REQUIREMENT: Which lines of the entries contain the string "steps"? Copy each of them.

Top of STUDY MATERIAL

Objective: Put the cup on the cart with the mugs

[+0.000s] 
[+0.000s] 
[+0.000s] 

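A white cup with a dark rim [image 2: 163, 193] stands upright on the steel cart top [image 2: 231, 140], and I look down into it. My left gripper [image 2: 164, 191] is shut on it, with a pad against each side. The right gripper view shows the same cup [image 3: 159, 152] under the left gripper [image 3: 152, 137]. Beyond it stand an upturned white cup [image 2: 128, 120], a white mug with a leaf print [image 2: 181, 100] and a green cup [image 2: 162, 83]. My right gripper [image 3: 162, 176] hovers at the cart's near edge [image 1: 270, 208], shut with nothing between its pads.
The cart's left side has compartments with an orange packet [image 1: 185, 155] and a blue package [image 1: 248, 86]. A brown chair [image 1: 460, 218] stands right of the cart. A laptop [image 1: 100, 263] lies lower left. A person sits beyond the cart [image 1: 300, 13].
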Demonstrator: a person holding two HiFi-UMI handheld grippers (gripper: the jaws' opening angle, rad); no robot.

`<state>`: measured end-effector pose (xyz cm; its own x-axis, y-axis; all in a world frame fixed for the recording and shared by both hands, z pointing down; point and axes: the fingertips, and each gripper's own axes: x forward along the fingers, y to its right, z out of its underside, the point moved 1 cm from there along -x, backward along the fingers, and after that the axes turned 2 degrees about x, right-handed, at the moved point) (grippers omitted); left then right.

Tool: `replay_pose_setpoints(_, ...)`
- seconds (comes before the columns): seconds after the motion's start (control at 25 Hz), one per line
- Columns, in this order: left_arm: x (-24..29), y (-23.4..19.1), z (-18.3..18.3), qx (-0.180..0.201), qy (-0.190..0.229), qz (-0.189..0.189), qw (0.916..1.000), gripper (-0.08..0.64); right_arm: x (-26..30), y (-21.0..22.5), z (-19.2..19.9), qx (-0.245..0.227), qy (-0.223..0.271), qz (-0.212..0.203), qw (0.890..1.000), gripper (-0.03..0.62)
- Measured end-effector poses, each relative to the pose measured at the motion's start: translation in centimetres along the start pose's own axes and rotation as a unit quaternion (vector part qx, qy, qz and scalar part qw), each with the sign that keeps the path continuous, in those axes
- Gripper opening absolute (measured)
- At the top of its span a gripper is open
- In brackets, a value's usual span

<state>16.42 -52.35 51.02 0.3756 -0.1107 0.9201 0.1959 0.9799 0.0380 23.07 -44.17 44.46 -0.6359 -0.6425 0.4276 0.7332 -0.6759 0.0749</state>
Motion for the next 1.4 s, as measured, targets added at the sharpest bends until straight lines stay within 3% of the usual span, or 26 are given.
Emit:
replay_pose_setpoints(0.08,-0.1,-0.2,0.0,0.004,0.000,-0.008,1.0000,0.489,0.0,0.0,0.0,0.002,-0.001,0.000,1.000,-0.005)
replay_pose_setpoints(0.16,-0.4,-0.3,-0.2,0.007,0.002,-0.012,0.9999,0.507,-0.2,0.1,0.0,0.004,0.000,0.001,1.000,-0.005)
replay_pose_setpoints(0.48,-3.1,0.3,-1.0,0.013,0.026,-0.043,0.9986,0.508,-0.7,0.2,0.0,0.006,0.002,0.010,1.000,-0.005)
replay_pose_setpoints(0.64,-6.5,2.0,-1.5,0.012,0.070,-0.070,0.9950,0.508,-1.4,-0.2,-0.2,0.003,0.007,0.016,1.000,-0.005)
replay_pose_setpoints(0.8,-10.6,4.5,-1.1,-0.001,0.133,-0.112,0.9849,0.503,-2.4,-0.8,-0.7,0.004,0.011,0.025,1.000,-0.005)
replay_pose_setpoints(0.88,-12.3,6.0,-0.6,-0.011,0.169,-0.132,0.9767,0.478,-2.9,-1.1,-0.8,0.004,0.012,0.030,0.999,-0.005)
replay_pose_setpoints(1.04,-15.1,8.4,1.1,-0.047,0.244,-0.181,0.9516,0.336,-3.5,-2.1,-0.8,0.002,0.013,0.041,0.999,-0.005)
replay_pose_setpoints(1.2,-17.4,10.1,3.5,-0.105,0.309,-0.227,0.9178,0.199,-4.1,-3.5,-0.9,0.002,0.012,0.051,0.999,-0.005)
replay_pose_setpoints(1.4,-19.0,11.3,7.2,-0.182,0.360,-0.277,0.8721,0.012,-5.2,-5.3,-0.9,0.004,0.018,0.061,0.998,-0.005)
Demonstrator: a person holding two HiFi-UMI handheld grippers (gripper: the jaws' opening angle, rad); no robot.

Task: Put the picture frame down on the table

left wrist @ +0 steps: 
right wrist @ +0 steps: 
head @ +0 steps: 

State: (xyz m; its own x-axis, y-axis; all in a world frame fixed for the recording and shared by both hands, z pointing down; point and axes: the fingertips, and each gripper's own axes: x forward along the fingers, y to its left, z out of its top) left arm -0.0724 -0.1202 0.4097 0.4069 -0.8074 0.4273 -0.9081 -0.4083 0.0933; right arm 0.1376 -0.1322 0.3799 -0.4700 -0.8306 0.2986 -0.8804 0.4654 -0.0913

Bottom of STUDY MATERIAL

OUTPUT FOR THIS TASK:
left wrist @ +0 steps: 
right wrist @ +0 steps: 
head @ +0 steps: 

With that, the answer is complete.